Variation #1: Create a PowerPoint presentation with each slide containing a noun. Have one student come to the front of the room and sit with his/her back to the PowerPoint. The students in the class should take turns describing the words for the student in the front of the room to guess.

Variation #2: Separate the students into groups of 4/5. Place a pile of cards with random nouns in the center of the group. Have students take turns describing the nouns for their group members to guess. The group member who guesses correctly keeps the card in an attempt to have the most cards at the end of the game.

Variation #3 (Advanced speakers): Separate the class into two teams. Students are given a word to describe to their teammates, in addition to a list of words that they cannot use in their description. Each student should have 2-3 minutes to see how many words his/her teammates can guess.

3. Descriptive Drawing Activity

Pair up the students and give them each a picture face down. They must describe the picture for their partner to draw.

4. Comic Strip Descriptions

Give each student a portion of a comic strip.
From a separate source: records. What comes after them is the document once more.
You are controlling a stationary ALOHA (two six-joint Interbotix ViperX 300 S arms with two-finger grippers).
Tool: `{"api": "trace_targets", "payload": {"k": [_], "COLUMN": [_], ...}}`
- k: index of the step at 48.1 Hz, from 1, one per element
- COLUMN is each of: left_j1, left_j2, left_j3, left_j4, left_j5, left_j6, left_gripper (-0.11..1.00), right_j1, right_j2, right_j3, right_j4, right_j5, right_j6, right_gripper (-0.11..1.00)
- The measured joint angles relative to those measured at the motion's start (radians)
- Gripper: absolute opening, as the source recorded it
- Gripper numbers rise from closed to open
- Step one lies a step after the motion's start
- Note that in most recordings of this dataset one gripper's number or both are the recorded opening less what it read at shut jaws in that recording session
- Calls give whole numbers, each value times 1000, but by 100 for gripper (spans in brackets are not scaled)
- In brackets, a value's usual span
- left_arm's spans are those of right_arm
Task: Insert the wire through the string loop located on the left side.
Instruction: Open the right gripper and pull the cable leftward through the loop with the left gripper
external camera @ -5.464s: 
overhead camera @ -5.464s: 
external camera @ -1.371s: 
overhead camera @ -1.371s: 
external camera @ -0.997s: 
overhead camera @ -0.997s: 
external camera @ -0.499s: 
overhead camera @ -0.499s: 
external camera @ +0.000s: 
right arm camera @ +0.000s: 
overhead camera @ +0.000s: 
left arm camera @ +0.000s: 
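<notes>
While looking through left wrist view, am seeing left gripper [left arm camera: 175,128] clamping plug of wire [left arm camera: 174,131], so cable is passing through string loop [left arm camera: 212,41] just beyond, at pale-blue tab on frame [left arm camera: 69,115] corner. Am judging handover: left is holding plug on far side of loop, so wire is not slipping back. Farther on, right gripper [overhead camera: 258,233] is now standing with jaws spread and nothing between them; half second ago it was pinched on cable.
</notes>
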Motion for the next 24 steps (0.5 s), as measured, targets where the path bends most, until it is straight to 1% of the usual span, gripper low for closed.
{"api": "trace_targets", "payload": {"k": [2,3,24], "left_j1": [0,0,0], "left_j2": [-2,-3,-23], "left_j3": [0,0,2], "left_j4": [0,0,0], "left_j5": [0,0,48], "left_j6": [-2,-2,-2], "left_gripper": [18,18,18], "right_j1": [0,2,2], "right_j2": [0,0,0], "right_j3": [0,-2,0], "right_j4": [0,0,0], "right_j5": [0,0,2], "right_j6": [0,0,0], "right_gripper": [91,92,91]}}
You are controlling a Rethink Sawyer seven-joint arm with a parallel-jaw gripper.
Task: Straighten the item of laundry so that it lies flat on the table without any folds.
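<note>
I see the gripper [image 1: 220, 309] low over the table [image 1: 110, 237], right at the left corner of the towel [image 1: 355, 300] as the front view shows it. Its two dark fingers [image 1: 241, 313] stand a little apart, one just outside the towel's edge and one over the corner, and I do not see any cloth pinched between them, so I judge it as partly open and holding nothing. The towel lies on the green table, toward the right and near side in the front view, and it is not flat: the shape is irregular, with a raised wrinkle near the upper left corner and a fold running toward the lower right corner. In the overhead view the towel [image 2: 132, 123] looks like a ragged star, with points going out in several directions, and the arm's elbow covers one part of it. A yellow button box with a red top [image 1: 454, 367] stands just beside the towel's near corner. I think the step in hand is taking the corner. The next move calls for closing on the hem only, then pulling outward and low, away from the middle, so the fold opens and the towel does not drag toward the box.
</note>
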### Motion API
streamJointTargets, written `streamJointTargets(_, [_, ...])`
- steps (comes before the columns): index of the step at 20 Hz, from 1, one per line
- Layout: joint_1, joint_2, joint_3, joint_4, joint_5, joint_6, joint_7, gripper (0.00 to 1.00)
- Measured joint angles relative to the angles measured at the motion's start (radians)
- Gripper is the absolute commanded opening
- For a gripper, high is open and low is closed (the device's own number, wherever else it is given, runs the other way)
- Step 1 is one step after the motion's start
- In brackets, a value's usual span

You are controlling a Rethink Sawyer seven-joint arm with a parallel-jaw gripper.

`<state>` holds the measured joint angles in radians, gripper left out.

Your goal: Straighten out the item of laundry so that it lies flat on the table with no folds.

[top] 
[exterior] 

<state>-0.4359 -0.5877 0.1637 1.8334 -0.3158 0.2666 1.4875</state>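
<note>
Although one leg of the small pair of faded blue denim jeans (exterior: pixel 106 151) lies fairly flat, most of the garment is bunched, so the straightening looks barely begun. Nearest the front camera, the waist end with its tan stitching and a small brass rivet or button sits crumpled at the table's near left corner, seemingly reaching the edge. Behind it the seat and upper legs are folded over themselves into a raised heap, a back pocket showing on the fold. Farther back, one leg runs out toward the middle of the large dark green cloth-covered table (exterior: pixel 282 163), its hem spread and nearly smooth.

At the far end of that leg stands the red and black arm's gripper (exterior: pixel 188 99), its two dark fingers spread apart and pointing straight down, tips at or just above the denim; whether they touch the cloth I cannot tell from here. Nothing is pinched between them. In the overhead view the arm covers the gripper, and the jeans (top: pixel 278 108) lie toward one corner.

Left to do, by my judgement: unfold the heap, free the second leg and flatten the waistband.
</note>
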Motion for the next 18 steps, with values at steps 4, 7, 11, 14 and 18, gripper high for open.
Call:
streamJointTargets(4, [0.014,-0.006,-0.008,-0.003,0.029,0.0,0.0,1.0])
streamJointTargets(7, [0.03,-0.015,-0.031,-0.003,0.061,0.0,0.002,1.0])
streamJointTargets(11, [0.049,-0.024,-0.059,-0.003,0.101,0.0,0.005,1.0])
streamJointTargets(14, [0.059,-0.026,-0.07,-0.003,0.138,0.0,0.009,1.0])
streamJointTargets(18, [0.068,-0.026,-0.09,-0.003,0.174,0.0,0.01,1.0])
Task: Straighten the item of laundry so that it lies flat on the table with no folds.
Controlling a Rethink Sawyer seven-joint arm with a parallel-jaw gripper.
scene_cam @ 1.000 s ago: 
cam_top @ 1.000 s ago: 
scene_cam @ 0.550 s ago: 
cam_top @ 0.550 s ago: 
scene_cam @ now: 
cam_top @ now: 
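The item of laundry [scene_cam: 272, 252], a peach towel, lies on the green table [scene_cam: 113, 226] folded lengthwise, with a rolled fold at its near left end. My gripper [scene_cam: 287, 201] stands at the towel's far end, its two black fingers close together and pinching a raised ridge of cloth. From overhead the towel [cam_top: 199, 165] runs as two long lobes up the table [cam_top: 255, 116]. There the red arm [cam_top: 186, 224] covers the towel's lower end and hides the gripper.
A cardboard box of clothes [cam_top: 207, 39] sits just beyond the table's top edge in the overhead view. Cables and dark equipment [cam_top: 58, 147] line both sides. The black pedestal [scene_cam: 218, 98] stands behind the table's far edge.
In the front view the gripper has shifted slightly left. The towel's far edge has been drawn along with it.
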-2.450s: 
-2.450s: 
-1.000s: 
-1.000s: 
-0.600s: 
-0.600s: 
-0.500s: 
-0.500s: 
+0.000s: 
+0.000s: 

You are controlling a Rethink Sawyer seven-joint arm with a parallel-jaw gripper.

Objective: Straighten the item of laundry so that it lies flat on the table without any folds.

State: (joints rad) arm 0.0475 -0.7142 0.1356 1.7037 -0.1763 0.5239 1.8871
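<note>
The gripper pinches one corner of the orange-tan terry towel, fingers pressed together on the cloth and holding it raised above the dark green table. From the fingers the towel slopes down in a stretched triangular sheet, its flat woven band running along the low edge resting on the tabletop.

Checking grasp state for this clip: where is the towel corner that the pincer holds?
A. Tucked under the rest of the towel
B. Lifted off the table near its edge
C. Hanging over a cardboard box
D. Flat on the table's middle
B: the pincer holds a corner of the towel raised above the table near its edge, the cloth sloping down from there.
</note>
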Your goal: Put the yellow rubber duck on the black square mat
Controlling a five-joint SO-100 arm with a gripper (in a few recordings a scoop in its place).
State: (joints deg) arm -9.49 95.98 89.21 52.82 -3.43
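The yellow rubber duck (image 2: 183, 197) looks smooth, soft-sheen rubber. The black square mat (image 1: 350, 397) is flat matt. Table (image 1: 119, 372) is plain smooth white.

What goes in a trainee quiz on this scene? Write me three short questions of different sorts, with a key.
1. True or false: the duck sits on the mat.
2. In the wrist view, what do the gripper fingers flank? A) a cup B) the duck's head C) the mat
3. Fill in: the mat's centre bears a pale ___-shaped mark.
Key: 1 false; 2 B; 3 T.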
Without showing their pictures to one another, the students should attempt to describe their image, and put the comic strip into the correct order. After about ten minutes, the students can predict the order, show one another their portion, and see if they were correct!

5. "Secret" Word

Students are given a random topic, and a random word completely unrelated to the topic. The student must hide the word in their speech, without the other students in the class guessing their "secret" word. The other students in the class must listen carefully to the speech, in an attempt to discover the secret word.

6. Debates

Give each student a piece of paper with “agree” written on one side, and “disagree” on the other side. Read aloud a controversial statement, and have each students hold up his/her paper stating whether they agree or disagree. Choose one student from each side to explain his/her position and participate in a short debate.

7. Impromptu Speaking

Split the class into two teams, and use a list of impromptu speaking topics. Have each student choose a number, and respond to the statement without preparation. The student must continue speaking for 45 seconds when the teacher calls out "stop." As the student is speaking, the other team listens for any hesitation, grammatical mistakes or vocabulary mistakes. If the other team can correctly identify an error, they get a point.

8. Desert Island Activity

Give each student a piece of paper and tell him or her to draw an item. Any item. Tell the students that they have been stranded on a desert island, and only half of the class can survive and continue to inhabit the desert island. The student's goal is to convince the class that they should survive. The hard part is that the only thing they have is an item that was drawn a few minutes earlier by a classmate on the piece of paper.

9. Storytelling Activity


 Bring four students to the front of the classroom. Three students should sit down in a row, and one of the students should stand behind them acting as a controller. The controller should have a stack of cards in his hand containing nouns. The controller will hand a noun to one of the three students who will start to tell a story. The student will continue telling the story until the controller decides to hand another noun to another student who will then take over the story.

10. Two Truths, One Lie

Each student should write three facts about themselves on a piece of paper. Two of the facts should be the truth, and one should be a lie. Students read aloud the facts, and give the other students a chance to question them and decide which statement is a lie.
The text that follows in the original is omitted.